I know that for my family, it's been easier to gather together as a family to say morning prayer and evening prayer every day because our life is just much less hectic. So we can form that. But at the same time, Sundays, we need to be deliberate about maintaining the habit of setting aside that time and sitting down for whenever that worship service is streaming, right?

Pastor Andrae: Yes, exactly. Exactly.

Ryan McDermott: And so, and then with Bonhoeffer, the Psalms take pride of place in Life Together. Could you talk a bit about what the place of the Psalms is in our communal worship life?

Pastor Andrae: The Psalms is the prayer book of the Bible, the prayer book of Christ and the apostles, the prayer book of the Church, conveniently placed right in the middle, so they're easy to find, right in the middle of the Scriptures. And the Psalms, traditionally in the liturgy, the psalm in the introit, in the entrance, is the first thing that the Church prays, the first expression of the Church in its gathered worship on a Sunday morning. When we are praying the Psalms and the Lord's Prayer – which I think really the Psalms and the Lord's Prayer inform and shape one another and flow into and out of one another – when we pray those, we are joined to the Church of all ages and, obviously, the Church of today.

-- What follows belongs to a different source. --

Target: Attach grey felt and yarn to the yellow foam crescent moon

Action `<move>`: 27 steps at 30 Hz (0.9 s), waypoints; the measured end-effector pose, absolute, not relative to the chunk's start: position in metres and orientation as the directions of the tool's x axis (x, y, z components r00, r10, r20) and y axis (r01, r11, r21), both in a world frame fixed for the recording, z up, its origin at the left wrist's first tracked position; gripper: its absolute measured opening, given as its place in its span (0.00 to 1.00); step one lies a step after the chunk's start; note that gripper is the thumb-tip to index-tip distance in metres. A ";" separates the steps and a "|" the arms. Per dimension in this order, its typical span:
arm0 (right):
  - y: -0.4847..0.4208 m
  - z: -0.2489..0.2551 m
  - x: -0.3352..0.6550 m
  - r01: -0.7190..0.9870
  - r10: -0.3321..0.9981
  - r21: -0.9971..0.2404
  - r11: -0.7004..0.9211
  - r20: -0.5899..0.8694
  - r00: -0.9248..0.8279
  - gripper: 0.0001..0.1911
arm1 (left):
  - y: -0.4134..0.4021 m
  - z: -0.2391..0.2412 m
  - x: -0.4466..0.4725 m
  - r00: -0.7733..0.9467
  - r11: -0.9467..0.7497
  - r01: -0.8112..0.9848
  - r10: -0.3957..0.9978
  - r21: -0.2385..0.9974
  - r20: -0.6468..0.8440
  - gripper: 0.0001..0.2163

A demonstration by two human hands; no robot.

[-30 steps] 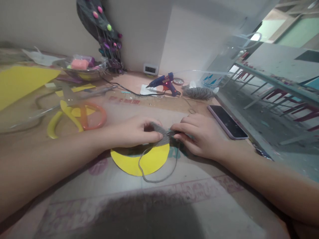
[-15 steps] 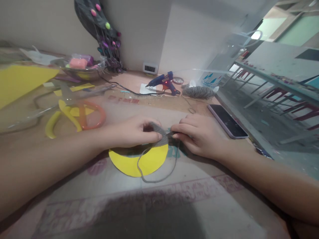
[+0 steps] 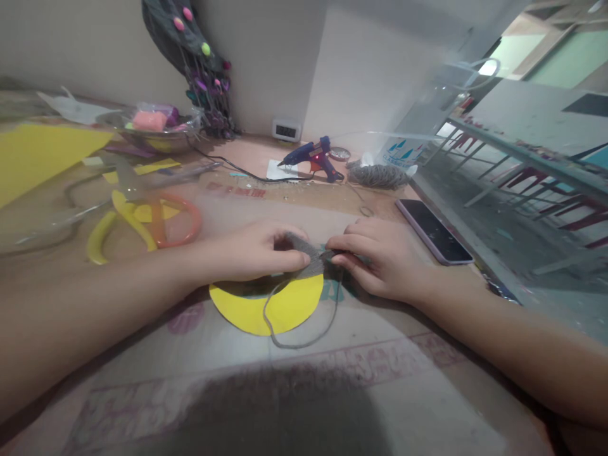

I think when we pray the Psalms, it's so helpful to understand and think about: how does this apply not just to me in my situation – although it's amazing, right, Ryan, how often we read the Psalms like, “Yeah, wow, this is exactly how I'm feeling. This is what I'm experiencing. This is what I'm going through.” – But then we can also think that Christ prays these Psalms. He prays them as the righteous one. He prays them also as the one who took upon himself the sin and guilt of the world, in the Penitential Psalms that are so commonly prayed in Lent. And the Church prays, the Body of Christ prays these.

So yeah, Bonhoeffer really expresses that very well in the book Life Together that I mentioned. And also in a really, excellent little book simply called Psalms: The Prayer Book of the Bible, where he groups the Psalms together. He starts out with just a theology of prayer. The first few pages, I think honestly, is the best thing I've read on prayer, and it's, just like I said, three or four pages. And then he groups the Psalms together in terms of what they express about Creation or repentance. And very Christ-centered, very Christ-centric. That these are the Psalms, these are the prayers of our Lord as he praises them to his Father, for us, as our Intercessor and Mediator.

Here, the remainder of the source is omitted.